If your code is doing N HTTP calls to compose one logical operation, ask the API team for an endpoint that does the composition server-side. "Get a record + its line items + its history in one call" is a common addition that pays for itself the first time you'd have hit this limit.

A subtle gotcha: queueables don't fix this alone

Moving the loop into a queueable doesn't change the cap — each queueable invocation is still one transaction with 100 callouts max. What queueables let you do is chain them: do 100 callouts, enqueue the next queueable, that one does 100 more, etc.
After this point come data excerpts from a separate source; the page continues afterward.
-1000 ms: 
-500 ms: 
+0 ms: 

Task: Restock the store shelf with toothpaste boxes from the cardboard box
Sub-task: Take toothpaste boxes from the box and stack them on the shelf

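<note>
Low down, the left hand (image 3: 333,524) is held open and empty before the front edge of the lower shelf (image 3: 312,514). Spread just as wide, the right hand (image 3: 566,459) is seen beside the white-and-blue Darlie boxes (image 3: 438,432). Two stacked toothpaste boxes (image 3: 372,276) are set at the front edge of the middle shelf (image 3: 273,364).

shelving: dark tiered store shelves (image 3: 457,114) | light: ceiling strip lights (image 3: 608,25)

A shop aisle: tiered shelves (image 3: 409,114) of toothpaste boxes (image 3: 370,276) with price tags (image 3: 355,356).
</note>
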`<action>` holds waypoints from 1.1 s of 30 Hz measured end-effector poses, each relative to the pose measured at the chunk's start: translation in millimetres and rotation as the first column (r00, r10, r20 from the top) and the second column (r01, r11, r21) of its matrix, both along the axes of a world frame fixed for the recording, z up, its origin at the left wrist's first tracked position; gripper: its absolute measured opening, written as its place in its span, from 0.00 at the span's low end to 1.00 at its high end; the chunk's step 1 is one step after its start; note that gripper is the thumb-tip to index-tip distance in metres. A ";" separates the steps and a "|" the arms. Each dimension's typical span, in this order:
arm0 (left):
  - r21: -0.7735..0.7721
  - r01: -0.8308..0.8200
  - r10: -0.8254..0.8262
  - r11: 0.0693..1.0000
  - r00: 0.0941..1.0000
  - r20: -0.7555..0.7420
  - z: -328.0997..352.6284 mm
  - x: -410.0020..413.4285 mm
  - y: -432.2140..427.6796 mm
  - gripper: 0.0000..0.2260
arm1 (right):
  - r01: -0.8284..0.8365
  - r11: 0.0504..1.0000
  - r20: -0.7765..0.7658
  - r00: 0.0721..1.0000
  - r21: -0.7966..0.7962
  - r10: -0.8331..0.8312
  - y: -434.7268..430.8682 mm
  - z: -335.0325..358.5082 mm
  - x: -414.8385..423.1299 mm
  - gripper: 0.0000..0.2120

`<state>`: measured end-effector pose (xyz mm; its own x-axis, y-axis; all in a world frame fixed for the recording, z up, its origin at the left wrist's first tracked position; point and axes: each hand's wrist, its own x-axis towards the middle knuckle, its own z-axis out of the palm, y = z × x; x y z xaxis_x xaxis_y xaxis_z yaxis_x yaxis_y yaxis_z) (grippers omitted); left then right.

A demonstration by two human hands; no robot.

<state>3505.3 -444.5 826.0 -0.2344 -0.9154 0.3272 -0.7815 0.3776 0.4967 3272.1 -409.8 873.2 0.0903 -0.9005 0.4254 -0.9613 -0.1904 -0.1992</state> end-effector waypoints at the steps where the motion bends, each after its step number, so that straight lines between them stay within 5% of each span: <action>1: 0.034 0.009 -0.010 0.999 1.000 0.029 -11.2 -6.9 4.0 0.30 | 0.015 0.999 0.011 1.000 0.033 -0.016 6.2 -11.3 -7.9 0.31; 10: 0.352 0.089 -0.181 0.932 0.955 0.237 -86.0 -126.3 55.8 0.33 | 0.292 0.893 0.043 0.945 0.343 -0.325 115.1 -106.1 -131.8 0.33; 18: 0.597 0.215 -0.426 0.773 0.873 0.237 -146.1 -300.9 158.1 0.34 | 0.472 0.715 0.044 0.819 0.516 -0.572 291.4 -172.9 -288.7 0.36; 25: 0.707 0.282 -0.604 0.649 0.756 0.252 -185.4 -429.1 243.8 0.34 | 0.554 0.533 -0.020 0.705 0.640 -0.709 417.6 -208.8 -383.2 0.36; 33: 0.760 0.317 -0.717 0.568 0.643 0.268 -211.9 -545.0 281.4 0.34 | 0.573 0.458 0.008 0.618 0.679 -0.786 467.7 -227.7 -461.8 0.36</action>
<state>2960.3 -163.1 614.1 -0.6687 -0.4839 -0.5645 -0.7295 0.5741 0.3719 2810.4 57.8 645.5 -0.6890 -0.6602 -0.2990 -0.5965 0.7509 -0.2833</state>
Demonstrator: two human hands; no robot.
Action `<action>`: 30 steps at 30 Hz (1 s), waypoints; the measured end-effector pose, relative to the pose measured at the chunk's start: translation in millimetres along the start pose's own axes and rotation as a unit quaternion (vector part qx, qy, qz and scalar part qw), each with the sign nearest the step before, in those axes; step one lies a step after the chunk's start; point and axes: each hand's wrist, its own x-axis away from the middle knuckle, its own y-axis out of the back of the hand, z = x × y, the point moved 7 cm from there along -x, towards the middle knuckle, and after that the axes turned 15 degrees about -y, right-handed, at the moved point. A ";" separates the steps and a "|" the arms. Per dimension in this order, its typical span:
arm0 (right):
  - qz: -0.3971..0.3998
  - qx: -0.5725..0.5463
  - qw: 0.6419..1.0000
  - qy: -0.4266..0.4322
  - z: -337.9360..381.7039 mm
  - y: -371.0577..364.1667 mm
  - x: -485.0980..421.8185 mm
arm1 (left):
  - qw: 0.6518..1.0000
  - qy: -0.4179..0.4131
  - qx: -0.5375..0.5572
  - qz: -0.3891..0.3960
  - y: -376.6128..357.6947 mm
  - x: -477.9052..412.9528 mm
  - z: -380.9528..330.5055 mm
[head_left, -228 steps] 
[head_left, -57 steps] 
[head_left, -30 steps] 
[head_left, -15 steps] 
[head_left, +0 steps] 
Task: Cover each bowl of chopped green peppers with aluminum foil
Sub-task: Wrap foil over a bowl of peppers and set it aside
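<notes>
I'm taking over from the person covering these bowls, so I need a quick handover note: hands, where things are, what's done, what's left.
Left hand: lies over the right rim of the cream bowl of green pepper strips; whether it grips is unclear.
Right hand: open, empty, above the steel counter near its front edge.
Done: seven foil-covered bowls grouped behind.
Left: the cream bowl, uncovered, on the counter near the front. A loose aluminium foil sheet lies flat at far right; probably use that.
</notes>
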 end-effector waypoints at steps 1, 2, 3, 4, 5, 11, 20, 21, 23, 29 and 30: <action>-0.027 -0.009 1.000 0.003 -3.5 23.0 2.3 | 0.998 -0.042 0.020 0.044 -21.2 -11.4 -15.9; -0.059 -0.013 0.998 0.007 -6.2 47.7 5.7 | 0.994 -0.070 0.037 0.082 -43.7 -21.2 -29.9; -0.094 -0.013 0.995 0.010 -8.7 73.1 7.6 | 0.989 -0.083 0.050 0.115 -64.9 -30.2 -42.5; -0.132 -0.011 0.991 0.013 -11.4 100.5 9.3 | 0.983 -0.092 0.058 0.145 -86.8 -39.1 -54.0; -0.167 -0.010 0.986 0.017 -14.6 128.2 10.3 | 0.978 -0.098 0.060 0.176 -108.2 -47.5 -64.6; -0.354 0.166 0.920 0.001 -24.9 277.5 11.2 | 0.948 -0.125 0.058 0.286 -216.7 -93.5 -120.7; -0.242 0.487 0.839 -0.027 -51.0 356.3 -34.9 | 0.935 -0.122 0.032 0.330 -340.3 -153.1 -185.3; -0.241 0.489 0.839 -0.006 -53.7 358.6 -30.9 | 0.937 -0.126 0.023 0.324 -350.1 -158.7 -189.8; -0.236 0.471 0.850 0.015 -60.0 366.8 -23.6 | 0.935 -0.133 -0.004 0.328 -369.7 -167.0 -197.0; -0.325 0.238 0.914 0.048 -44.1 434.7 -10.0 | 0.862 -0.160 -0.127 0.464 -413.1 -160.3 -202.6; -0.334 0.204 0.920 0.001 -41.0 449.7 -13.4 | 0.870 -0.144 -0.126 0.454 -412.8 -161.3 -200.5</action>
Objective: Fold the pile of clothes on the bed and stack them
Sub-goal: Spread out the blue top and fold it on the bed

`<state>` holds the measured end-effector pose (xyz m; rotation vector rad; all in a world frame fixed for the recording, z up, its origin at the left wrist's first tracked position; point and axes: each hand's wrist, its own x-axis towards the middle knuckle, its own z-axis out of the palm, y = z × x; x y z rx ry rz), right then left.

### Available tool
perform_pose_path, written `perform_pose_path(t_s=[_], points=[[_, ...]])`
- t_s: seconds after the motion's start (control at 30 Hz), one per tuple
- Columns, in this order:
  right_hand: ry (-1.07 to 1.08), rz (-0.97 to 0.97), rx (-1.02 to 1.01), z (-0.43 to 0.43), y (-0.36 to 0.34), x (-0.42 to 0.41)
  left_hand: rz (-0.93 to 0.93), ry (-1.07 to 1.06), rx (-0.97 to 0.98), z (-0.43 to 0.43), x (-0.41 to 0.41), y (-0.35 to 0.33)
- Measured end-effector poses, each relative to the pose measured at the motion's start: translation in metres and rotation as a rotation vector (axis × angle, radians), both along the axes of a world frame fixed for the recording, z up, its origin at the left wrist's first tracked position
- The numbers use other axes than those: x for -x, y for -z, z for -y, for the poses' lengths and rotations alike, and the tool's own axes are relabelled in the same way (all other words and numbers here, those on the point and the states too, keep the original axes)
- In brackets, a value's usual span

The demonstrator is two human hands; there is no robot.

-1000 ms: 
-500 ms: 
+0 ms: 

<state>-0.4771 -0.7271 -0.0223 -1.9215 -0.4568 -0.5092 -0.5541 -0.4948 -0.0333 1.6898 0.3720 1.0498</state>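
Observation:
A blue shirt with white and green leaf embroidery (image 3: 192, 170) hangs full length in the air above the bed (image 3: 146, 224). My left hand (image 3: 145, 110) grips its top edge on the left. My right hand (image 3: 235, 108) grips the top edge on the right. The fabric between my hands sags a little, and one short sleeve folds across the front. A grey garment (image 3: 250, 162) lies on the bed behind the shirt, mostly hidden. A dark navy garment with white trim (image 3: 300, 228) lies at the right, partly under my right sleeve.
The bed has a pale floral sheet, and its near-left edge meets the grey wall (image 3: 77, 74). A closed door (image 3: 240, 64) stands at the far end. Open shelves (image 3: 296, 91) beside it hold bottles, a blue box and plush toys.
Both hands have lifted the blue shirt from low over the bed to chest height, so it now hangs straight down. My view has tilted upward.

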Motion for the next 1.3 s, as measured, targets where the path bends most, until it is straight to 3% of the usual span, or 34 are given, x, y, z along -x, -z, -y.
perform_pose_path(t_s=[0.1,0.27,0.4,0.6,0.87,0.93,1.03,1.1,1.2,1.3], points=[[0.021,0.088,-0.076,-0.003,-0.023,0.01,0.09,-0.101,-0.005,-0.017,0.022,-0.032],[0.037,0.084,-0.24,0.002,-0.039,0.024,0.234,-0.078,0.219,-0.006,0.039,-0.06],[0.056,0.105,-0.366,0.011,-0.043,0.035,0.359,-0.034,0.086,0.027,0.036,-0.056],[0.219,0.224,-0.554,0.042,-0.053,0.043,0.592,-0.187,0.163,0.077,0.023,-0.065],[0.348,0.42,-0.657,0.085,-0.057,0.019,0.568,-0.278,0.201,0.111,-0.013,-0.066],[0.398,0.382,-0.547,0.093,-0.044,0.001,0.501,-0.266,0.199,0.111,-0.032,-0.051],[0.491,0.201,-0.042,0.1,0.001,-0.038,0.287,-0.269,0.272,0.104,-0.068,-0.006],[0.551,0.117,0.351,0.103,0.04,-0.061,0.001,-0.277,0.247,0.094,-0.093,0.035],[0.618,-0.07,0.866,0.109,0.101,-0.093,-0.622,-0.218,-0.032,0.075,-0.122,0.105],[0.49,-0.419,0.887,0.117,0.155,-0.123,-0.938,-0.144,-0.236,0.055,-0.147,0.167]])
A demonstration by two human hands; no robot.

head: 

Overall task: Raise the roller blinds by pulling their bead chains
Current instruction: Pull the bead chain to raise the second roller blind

Use this only when the work is genuinely independent across the boundary.

Diagnostic

System.debug('Callouts: '
    + Limits.getCallouts() + ' / ' + Limits.getLimitCallouts());

Print this in your loop to confirm where the count is climbing.

When the count surprises you

@future(callout=true) and Continuation callouts each count separately against their own transactions. So you don't accumulate 100 from a future call into your synchronous transaction. But a chain of synchronous callouts in a controller invoked by a Lightning page request all count together.